■ TO DO:
All that is needed is each line of the entries holding the word "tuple", copied as it stands.

(Beginning of RECORDS TO PROCESS)

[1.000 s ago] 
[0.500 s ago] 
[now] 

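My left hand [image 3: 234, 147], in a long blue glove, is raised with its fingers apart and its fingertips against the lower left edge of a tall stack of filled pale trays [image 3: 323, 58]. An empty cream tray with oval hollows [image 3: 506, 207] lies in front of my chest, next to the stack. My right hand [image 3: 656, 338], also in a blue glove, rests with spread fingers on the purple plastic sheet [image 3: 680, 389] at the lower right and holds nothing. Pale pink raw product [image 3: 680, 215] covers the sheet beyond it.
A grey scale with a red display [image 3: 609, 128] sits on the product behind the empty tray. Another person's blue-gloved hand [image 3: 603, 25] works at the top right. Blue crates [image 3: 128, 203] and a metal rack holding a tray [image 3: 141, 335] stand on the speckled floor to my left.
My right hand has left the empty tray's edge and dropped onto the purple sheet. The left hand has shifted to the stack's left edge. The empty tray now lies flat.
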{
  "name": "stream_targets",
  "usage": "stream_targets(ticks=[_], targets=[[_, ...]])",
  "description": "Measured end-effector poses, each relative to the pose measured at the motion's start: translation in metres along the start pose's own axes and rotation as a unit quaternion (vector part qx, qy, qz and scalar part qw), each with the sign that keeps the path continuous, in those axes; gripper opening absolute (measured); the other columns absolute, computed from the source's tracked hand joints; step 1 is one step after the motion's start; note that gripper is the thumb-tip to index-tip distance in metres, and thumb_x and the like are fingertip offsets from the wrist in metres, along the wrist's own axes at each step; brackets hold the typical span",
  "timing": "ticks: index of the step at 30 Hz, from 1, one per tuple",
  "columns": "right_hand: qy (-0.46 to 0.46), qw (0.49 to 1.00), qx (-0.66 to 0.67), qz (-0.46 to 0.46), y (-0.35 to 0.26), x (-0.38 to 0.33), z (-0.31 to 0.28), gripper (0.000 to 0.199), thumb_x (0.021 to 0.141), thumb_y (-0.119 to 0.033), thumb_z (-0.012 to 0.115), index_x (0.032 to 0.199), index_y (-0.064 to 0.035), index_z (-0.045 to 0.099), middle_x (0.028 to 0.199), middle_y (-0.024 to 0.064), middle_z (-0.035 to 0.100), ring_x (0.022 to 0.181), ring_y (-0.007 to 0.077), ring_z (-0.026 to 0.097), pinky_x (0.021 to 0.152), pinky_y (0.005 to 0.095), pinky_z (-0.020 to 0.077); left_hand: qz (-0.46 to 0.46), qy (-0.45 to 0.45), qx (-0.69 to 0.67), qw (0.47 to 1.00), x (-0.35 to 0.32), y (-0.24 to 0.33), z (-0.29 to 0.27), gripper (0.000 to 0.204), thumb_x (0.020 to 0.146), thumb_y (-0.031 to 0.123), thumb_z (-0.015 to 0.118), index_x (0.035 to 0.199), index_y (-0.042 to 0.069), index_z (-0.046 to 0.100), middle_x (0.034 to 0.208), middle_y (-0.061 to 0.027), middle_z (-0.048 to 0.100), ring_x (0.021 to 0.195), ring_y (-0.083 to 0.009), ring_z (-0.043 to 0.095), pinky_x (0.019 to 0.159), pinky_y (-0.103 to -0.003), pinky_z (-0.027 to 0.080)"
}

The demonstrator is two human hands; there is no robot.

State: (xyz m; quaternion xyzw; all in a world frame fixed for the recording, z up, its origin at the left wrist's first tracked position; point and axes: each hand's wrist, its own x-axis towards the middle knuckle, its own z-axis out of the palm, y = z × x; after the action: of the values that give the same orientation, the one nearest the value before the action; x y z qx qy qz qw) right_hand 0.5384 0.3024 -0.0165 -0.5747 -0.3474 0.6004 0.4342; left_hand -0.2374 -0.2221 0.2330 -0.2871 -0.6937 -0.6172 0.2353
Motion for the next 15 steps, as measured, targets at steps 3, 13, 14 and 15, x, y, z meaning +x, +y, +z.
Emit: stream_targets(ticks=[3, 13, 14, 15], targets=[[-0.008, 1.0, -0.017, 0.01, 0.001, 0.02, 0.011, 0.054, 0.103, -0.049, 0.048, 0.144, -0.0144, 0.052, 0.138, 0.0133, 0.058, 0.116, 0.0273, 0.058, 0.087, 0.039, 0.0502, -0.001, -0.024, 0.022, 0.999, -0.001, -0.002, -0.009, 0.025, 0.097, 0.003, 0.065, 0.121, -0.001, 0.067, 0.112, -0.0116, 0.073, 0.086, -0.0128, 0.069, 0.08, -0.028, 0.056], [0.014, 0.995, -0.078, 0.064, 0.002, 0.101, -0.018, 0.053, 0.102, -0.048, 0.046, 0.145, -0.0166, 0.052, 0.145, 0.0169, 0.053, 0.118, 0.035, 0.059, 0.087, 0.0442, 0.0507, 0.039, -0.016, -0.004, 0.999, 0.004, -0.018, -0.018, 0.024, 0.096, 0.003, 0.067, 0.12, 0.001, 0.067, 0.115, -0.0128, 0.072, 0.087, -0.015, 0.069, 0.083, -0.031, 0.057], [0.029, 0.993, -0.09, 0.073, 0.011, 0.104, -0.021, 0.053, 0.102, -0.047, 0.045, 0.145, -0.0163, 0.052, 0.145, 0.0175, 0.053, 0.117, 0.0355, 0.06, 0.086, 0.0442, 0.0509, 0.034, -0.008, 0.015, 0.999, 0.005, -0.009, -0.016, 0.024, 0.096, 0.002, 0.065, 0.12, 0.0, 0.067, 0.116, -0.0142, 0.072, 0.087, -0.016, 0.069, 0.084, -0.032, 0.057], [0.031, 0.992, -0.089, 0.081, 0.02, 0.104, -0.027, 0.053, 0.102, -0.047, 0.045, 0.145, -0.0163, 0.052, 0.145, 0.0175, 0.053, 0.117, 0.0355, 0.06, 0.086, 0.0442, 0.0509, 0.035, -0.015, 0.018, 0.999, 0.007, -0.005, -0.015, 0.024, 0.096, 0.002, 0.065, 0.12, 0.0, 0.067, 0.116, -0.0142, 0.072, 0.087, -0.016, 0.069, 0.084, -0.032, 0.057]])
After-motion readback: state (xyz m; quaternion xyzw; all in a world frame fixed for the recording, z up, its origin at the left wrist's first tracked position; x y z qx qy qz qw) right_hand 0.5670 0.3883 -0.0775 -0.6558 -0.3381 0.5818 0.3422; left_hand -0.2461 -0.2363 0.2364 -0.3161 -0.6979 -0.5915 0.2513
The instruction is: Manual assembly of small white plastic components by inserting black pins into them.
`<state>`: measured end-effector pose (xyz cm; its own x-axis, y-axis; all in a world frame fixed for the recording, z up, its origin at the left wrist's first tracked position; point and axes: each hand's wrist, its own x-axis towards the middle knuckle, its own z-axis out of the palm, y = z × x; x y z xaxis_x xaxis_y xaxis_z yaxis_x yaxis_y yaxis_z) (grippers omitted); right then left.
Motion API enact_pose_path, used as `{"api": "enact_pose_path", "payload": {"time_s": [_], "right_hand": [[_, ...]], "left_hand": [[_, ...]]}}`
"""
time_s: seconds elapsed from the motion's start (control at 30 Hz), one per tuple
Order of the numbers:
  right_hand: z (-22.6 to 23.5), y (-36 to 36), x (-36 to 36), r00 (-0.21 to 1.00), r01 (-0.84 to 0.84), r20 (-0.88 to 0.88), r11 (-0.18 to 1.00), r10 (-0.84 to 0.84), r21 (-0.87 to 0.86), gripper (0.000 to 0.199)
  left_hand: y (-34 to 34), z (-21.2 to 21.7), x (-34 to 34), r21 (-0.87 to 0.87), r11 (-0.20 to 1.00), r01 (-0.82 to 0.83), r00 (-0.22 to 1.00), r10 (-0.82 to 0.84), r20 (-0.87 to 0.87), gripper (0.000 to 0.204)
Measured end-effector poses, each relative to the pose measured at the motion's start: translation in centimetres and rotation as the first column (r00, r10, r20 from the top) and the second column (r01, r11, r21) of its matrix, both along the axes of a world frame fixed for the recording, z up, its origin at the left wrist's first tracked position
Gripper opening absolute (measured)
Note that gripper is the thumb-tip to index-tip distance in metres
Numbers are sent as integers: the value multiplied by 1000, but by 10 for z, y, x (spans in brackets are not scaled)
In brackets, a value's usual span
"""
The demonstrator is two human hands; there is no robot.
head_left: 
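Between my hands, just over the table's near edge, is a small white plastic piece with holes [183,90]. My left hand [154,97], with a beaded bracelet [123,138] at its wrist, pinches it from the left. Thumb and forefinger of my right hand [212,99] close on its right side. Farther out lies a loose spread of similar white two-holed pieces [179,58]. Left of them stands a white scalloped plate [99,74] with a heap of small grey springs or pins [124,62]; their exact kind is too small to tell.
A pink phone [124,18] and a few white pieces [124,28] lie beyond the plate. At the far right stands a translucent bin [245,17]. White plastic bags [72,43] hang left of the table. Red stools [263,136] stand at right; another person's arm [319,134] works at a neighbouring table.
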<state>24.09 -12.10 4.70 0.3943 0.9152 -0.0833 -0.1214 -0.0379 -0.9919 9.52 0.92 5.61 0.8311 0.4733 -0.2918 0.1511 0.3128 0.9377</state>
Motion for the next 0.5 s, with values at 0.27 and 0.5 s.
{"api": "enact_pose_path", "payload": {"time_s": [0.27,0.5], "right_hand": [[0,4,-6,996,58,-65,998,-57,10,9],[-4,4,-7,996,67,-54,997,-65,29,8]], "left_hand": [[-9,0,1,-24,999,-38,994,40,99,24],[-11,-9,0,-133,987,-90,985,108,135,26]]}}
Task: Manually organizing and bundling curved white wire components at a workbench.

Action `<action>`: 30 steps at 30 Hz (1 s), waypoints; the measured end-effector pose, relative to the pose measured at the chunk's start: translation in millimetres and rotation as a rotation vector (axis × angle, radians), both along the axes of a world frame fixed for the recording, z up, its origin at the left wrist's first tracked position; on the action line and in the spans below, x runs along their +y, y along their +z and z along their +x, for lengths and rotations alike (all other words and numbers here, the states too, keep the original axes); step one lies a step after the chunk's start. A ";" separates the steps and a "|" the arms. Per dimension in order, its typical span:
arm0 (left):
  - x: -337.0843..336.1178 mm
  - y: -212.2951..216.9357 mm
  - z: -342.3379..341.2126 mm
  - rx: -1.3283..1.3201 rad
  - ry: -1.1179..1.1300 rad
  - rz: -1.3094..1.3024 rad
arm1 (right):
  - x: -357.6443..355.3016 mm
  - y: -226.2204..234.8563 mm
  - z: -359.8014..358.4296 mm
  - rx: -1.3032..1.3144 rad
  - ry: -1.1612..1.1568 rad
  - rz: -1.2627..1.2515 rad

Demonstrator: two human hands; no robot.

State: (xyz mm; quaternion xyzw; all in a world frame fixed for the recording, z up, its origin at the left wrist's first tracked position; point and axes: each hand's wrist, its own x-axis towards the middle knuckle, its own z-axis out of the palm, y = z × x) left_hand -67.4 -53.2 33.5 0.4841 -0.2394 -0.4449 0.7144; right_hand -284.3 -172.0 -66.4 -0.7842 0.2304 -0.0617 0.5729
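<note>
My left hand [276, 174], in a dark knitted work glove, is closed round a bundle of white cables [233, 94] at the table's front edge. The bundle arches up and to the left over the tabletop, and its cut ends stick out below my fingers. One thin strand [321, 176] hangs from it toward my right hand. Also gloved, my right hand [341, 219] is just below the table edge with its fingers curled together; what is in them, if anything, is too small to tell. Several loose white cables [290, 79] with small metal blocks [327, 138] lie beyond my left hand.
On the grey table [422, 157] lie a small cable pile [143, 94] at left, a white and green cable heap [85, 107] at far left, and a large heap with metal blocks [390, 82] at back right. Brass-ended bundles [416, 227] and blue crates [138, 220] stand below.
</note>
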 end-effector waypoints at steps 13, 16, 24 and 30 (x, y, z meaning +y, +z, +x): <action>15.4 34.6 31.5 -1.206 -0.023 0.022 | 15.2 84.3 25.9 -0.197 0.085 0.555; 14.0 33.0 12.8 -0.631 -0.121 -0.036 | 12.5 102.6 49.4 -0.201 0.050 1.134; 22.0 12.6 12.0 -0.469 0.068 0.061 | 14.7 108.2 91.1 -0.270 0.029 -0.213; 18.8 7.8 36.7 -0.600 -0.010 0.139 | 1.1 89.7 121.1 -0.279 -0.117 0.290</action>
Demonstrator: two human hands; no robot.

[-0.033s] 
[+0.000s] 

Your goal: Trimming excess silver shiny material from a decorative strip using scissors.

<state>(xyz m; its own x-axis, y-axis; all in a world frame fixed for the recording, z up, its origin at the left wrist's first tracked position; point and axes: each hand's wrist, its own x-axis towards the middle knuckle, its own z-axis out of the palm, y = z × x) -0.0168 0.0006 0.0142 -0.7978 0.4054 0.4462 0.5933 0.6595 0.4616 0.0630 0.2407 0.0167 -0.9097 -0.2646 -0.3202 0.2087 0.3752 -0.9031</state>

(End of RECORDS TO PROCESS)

■ FINISHED EXERCISE:
  "timing": "ticks: index of the step at 30 Hz, from 1, one per tuple",
time_s: seconds elapsed from the motion's start (control at 30 Hz), one per tuple

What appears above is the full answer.